• _WORK TASK_
Out of the material that follows, write out exactly the lines from the line with "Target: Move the" to the line with "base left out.", both ends included, and no others.

• _PROVIDED DATA_
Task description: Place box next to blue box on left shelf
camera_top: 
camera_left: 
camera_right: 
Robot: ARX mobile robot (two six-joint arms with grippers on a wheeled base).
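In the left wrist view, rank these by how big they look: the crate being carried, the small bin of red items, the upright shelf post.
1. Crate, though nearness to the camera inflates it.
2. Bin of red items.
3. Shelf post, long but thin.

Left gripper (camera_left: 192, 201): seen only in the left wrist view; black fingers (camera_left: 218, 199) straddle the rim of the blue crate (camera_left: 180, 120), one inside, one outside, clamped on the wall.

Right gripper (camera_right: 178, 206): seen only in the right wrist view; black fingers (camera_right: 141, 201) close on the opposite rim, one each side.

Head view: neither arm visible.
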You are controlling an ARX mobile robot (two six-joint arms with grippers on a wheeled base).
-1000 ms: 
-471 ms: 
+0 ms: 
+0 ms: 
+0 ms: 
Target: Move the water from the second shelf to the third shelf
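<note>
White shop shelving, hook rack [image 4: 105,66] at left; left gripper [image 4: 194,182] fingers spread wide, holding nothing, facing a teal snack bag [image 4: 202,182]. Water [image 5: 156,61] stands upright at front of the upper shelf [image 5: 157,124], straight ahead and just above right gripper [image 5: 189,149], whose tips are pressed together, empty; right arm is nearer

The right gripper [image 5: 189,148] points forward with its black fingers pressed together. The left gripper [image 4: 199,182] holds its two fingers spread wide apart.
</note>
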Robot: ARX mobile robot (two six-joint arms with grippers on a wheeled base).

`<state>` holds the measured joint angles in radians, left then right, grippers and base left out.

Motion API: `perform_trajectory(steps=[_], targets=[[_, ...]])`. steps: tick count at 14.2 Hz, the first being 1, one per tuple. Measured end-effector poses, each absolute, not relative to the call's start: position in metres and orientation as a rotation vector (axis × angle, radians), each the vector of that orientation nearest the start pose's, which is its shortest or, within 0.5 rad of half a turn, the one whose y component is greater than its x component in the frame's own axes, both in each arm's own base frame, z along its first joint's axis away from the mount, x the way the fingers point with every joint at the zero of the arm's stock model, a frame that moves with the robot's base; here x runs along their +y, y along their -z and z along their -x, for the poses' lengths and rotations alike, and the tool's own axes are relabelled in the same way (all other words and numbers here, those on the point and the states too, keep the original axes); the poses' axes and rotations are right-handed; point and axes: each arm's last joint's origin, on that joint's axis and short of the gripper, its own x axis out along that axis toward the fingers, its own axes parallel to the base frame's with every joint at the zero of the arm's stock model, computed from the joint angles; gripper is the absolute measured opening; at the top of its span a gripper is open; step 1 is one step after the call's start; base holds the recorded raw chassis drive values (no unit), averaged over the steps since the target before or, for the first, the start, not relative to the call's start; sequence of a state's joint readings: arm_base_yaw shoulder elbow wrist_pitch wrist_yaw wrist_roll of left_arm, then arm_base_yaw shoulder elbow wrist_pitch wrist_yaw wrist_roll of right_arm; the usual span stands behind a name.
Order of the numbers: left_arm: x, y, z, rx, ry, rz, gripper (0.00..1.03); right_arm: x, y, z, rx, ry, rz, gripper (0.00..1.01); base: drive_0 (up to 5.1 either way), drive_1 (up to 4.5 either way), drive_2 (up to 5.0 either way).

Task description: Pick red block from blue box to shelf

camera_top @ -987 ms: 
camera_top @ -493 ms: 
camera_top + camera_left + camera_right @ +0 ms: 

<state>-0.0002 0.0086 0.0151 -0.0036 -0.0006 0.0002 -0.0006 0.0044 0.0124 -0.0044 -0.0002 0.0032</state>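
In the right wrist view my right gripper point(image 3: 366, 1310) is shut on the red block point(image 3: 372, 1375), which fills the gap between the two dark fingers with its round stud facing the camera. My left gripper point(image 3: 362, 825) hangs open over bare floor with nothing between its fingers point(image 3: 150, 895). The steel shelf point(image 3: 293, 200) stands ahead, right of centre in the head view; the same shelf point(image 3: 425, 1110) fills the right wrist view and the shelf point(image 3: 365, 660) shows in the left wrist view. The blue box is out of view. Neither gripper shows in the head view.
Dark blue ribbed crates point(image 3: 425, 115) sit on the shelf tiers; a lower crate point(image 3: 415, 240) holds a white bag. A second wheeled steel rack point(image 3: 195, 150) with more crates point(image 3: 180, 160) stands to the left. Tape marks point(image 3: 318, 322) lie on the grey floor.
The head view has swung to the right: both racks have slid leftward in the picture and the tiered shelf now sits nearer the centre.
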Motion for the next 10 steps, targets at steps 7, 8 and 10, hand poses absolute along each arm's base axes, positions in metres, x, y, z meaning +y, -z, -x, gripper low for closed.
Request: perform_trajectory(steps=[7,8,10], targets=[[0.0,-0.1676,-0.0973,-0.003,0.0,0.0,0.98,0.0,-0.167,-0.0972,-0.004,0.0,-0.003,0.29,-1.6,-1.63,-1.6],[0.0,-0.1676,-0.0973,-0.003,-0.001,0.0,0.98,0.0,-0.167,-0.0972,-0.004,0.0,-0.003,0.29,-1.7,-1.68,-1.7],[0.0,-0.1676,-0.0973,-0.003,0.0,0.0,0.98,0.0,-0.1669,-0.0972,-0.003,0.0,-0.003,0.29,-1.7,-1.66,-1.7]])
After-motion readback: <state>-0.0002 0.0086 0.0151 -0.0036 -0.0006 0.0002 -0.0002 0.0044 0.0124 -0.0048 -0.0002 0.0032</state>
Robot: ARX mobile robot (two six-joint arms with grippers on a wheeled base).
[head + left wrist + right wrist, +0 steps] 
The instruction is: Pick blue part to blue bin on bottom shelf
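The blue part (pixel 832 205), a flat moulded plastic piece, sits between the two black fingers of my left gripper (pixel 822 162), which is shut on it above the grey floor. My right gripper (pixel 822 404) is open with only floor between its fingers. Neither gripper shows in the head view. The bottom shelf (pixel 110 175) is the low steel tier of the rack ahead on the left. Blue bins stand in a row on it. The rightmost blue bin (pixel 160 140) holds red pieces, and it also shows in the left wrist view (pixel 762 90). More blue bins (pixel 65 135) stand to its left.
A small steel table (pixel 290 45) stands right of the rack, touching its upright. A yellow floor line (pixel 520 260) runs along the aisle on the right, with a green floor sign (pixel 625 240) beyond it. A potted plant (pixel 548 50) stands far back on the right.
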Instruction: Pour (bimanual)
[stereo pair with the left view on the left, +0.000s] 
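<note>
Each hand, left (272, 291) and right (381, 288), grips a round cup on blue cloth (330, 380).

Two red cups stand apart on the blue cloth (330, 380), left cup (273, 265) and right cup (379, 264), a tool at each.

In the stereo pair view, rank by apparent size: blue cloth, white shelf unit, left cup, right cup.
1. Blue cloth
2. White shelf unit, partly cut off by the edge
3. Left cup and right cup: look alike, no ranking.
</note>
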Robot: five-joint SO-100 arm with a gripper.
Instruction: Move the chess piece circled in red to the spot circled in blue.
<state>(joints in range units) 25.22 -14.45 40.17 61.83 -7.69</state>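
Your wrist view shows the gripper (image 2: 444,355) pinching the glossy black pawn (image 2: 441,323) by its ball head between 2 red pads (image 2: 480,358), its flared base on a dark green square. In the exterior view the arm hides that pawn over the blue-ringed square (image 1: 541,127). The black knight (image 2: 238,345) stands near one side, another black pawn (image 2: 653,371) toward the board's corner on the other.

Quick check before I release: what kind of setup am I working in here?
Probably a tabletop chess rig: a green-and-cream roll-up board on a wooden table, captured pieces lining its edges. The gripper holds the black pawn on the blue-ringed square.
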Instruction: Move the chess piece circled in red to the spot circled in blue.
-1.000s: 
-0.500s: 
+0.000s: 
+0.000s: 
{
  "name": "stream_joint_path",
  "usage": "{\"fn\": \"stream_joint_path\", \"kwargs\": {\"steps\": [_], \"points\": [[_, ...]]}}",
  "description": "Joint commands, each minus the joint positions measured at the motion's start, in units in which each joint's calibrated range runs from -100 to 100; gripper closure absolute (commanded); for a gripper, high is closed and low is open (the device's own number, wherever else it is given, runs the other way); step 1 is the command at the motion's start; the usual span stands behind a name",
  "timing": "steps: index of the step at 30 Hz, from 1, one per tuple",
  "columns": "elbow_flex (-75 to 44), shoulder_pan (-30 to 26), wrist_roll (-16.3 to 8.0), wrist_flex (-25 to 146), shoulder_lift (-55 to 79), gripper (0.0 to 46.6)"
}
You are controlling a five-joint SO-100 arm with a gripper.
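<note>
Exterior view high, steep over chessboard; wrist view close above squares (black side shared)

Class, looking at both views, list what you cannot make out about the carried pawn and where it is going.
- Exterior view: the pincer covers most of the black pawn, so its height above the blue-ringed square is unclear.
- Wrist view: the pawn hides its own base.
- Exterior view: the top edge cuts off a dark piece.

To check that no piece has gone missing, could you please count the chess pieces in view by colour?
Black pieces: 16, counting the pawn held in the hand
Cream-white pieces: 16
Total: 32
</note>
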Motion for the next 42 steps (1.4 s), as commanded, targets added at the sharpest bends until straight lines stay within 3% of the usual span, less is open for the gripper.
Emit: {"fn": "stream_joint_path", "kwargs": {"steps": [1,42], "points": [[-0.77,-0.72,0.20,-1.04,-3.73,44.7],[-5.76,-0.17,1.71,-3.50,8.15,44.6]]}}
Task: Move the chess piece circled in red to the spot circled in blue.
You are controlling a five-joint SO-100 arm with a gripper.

• _WRITTEN RESPONSE_
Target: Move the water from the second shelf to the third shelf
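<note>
White shop shelving, hook rack [image 4: 105,66] at left; left gripper [image 4: 194,182] fingers spread wide, holding nothing, facing a teal snack bag [image 4: 202,182]. Water [image 5: 156,61] stands upright at front of the upper shelf [image 5: 157,124], straight ahead and just above right gripper [image 5: 189,149], whose tips are pressed together, empty; right arm is nearer

The right gripper [image 5: 189,148] points forward with its black fingers pressed together. The left gripper [image 4: 199,182] holds its two fingers spread wide apart.
</note>
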Robot: ARX mobile robot (two six-joint arms with grippers on a wheeled base).

`<state>` holds the measured joint angles in radians, left then right, grippers and base left out.

The exercise calls for nothing further.